Manic Flight Reaction
nytheatre.com review by Loren Noveck
October 30, 2005
Filled with profoundly cynical statements about the state of American politics, college education, the entertainment industry, and 21st century America in general, Sarah Schulman’s Manic Flight Reaction still wants to have faith in human nature. The play never resolves this central contradiction, which makes it unsatisfying; there’s a heated argument going on throughout the play, but in the end no one has changed at all.
The case for optimism about humankind lies in the hands of Marge, a bisexual performance artist who has finally finished her Ph.D. in the History of Consciousness and landed a teaching job in Illinois that comes, for the first time in her life, with health insurance and a steady paycheck. Still carrying a torch for the slightly psychotic actress who’s recently dumped her, Marge has taken up with Albert, a puppyish graduate student. Despite the challenges of her life to date—the death of her mother, abandonment by her father, single parenthood, financial struggle, and a never-fulfilled quest for love—Marge still truly believes in open communication, trust, and the essential goodness of human connections.
The case for cynicism lies with most of the other characters in the play. Marge’s daughter, Grace, a junior at Hampshire College, is majoring in Alienation Studies and trying to figure out how to be both nice and ruthless—though if she had to choose, ruthless would win. Grace’s boyfriend, Luke, the son of the CEO of Union Carbide in Bhopal, has fame as his only career goal. Luke’s looking for a senior project that will put him on the map—and decides, with Grace’s help, to make a documentary about Marge, whom he sees as a sad throwback to a pre-ruthless age.
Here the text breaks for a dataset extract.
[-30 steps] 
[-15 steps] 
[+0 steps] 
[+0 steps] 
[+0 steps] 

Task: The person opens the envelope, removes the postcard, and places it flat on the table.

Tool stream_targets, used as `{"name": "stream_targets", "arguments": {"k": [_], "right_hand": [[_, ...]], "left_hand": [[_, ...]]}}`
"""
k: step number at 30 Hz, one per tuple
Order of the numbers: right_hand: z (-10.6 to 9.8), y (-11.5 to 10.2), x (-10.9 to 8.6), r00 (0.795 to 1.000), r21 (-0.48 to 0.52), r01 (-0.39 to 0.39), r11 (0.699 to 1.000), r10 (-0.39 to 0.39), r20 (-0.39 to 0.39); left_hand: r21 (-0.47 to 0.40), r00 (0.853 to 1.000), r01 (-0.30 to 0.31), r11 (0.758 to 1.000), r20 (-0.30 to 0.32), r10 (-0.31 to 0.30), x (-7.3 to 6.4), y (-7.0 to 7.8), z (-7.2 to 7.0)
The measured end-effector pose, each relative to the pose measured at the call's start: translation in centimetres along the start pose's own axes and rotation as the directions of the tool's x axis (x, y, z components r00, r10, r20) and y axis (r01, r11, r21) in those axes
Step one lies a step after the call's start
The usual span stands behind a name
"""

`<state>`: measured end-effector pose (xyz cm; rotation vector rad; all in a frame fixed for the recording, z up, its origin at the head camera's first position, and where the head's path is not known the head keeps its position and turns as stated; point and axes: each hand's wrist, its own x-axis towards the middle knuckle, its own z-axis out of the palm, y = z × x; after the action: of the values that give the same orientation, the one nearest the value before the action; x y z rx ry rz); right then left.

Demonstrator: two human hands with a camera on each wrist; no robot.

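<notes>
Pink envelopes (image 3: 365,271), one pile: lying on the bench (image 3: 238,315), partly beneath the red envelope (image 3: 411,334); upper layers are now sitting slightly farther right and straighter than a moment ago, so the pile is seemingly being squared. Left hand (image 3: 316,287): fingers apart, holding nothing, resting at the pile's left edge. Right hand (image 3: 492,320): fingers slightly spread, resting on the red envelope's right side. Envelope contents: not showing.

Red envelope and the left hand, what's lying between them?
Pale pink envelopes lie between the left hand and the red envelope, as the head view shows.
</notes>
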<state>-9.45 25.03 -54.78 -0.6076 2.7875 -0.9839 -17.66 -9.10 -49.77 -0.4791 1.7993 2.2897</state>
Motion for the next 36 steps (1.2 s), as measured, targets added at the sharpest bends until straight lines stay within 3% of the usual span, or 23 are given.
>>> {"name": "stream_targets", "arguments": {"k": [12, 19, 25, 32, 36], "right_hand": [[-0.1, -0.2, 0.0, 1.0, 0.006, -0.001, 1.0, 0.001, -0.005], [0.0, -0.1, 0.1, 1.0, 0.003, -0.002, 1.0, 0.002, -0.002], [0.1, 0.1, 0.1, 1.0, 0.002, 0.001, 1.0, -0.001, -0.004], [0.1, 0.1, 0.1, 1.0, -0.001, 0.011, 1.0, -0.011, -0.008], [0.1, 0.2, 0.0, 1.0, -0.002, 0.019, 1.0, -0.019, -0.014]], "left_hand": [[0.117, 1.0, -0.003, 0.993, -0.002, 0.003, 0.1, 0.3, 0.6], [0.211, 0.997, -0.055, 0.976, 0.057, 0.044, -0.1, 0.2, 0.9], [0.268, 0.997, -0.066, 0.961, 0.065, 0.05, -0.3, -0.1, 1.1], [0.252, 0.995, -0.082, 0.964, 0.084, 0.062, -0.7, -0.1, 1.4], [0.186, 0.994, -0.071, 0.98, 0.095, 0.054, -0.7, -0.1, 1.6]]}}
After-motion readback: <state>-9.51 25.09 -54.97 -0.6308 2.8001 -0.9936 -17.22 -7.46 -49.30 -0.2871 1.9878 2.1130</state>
When Luke and Grace discover that Marge’s first love, Cookie, is now the platitude-spouting wife of a Republican presidential candidate, they stage a meeting between them that has enormous marketing possibilities.
On top of all this, throw into the mix a tabloid journalist, who arrives to interview Marge about an upcoming Todd Haynes movie based on the life and suicide of Marge’s mother. Not only is the media-averse Marge unaware of the film, but she’s been lying to Grace for her whole life about the circumstances surrounding her mother’s death.
One eruption of Marge’s past into the present with hugely public repercussions might have been made plausible; two are both convoluted and a strain on credibility. And the convolution factor is not helped by the tendency of the characters to engage in blatant psychological exposition, explaining every thought, mental state, and intention. It feels as if Schulman doesn’t trust her audience to get any subtext—which is a shame, because she’s at her most incisive and witty when she resists the temptation to over-explain. (My favorite moment is an exchange between Marge and Cookie: COOKIE: There is a cure for homosexuality. MARGE: What is it? COOKIE: Fame.)
Much is revealed, explained, and discussed in the course of the play—but in the end, Luke and Grace go off to seek fame and fortune, the journalist goes away with her scoop, we never find out what happens to Cookie after the scandal breaks, and Marge remains alone with her ideals. The only one who seems truly affected by the events of the play is Albert, who finally learns to do his own laundry.
The actors do their best to rise above the wordiness and the psychological exposition, with varying degrees of success. Deirdre O’Connell is stunningly good as Marge. Her grounded, subtle portrayal turns a character who could easily become Pollyanna into a strong woman who has consciously chosen—and continues to choose—to live according to her ideals, even if she’s made a lot of mistakes along the way. Yes, Marge, too, tends to wax philosophical at the slightest provocation, but O’Connell makes her sound genuine and passionate even when quoting Walter Benjamin.
Jessica Collins as Grace and Michael Esper as Luke both find the humor and the charm in their hopelessly self-centered adolescent characters, but both struggle with the more heavy-handed pronouncements. Molly Price’s Cookie is both written and performed as a caricature; Price fares slightly better when playing Marge’s mother in a flashback, but still seems over the top.
Director Trip Cullman, too, seems a little stifled by the speechifying; much of the physical production feels rather static—except for a perhaps unnecessary but physically beautiful flashback near the end. The richly detailed set, by Louisa Thompson, hits just the right note, but so much of the play takes place in stillness, with one character talking and the others listening intently, that the set feels underused.
Schulman is also a novelist, and I think perhaps this story might fare better as a novel. I can easily see how pronouncements that feel overblown when stated baldly by a character would seem wryly ironic in the voice of an omniscient narrator. As a play, though, Manic Flight Reaction has both too much and too little to say.